No se trata de hacer malos augurios, sino de hacer lo necesario para disminuir sustancialmente la probabilidad de una tragedia irreversible y de evitar el lamento de no haber hecho algo que lo previniera. Se dirá que si una fuerza poderosa en verdad quiere intentarlo no habría manera de evitarlo. Pero no es así. Primero, porque una estrategia de protección, como existe en otros países, reduce la posibilidad de espontáneos y posibles interesados. Segundo, porque incluso intentándolo disminuye la posibilidad de éxito. Justamente por eso sobrevivió García Harfuch.
Entendemos que la presidenta desestima tales precauciones y considera necesario el contacto con la gente. Pero no es un tema de valentía o de confianza en el cariño de los ciudadanos. Con 124 millones de personas y una sociedad cruzada por la violencia, el riesgo es evidente.

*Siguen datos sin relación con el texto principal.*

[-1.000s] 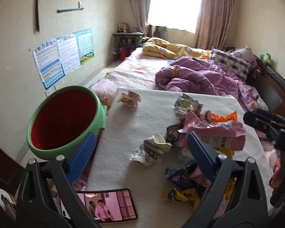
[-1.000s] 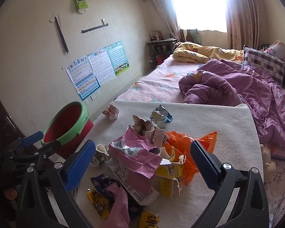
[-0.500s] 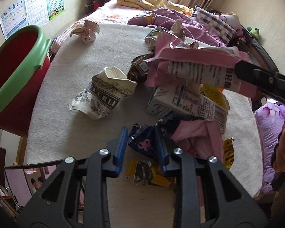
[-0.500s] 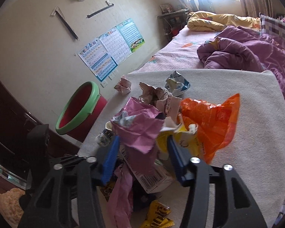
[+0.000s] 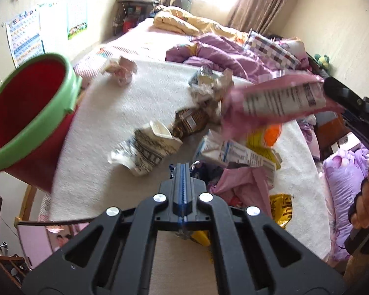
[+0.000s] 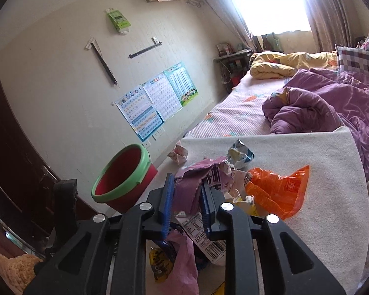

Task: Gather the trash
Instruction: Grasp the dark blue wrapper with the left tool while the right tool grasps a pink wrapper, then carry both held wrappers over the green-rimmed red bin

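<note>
Crumpled wrappers lie piled on a white mat (image 5: 125, 113). My right gripper (image 6: 185, 201) is shut on a pink wrapper (image 6: 192, 186) and holds it above the pile; in the left wrist view the wrapper (image 5: 278, 98) hangs in the air at the right. My left gripper (image 5: 183, 172) is shut, its jaws pressed together over a dark blue wrapper (image 5: 204, 172); I cannot tell whether it grips it. A red bin with a green rim (image 5: 24, 113) stands at the mat's left edge, also in the right wrist view (image 6: 123, 179).
A crumpled paper cup (image 5: 145, 147), a white carton (image 5: 236, 152), an orange bag (image 6: 278, 189), yellow packets (image 5: 283, 209) and a pink paper ball (image 5: 120, 71) lie on the mat. Behind is a bed with a purple quilt (image 6: 319, 105). A phone (image 5: 54, 236) lies lower left.
Both grippers have closed. The right one has taken the pink wrapper and lifted it off the pile. The left one has shut fully and pulled back a little above the pile.
</note>
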`<action>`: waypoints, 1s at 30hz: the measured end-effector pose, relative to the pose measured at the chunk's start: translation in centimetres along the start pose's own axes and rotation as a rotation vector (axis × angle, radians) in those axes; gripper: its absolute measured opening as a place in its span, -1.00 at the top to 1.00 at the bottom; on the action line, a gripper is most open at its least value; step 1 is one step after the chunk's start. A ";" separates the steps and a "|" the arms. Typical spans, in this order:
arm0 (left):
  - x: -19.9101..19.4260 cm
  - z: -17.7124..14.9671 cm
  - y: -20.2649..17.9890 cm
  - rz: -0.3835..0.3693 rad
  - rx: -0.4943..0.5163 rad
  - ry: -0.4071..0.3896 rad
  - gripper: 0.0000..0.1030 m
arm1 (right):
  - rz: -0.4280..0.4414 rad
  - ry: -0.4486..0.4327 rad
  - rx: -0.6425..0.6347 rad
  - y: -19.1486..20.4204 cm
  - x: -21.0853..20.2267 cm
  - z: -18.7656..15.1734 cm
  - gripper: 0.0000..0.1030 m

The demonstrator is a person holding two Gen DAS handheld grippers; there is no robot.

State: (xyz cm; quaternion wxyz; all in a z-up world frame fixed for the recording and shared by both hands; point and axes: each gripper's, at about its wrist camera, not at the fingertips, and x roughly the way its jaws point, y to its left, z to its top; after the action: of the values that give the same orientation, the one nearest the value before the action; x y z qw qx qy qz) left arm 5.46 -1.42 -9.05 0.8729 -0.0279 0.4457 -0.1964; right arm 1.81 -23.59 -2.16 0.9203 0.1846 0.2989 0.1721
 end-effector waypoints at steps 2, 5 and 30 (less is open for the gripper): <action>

En última instancia se trata de una responsabilidad institucional. No es casual que en otros países el presidente en funciones está obligado a seguir protocolos de seguridad que escapan a su voluntad. Quien se pone una banda presidencial, en cierta forma “ya no se pertenece”, como decía López Obrador. Desde el momento en que se convierte en jefe de Estado asume consideraciones y responsabilidades que van más allá de gustos personales o de una alta dosis de valentía. No conviene que la suerte del país, por lo que toca a este punto, resida en la peregrina esperanza de que nadie entre esa multitud que la rodea cada fin de semana abrigue otras intenciones más perversas.